ゾゾスーツ配布中止で
成長戦略の先行きは見えず

 そこに来て、今回の値下げキャンペーンだ。「社会貢献を強調した実に巧みな打ち出し方だが、真の狙いは、セレクト側が強化しつつある自社ECサイトへの対抗策ではないか」(初出の大手セレクト幹部)との懸念が生まれている。確かにZOZOが恒常的に値下げをすれば、ZOZOTOWNに出店しているセレクト各社の自社ECサイトと、消費者を取り合う構図となる。血で血を洗う消耗戦となりかねない。

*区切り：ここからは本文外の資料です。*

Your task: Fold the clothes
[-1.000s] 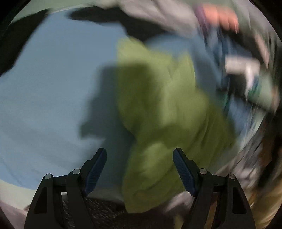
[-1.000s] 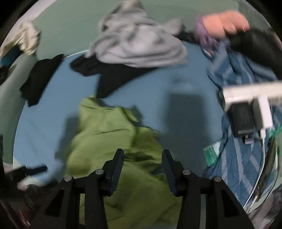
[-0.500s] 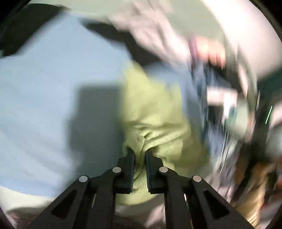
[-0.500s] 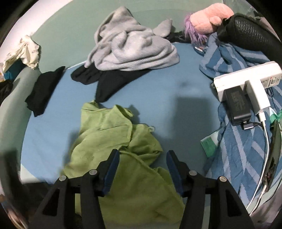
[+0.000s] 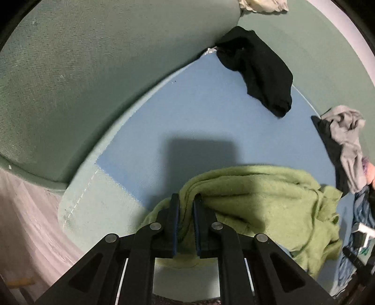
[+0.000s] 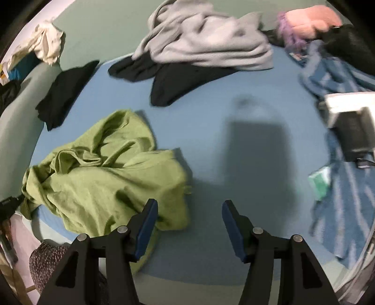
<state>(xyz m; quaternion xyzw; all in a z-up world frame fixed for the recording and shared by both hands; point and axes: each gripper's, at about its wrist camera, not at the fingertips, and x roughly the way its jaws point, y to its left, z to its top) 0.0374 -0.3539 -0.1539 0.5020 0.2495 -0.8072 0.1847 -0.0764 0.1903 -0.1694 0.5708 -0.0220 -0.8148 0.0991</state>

 そんなZOZOTOWNに代わる新たな成長の柱として、サイズを計測できる水玉模様の「ZOZOSUIT」を無料配布して話題となったプライベートブランド戦略に期待が集まり、株価も一時高騰したわけだが、昨年10月にZOZOSUITの配布中止を発表し、株価も下落して先行きが見えなくなった。

 過去、ZOZOの成長の限界が指摘される局面が幾度かあったが、中古品の買い取り販売サービス「ZOZO USED」の開始といったアイデアで乗り切って来た。今回のキャンペーンが果たして、吉と出るか、凶と出るか。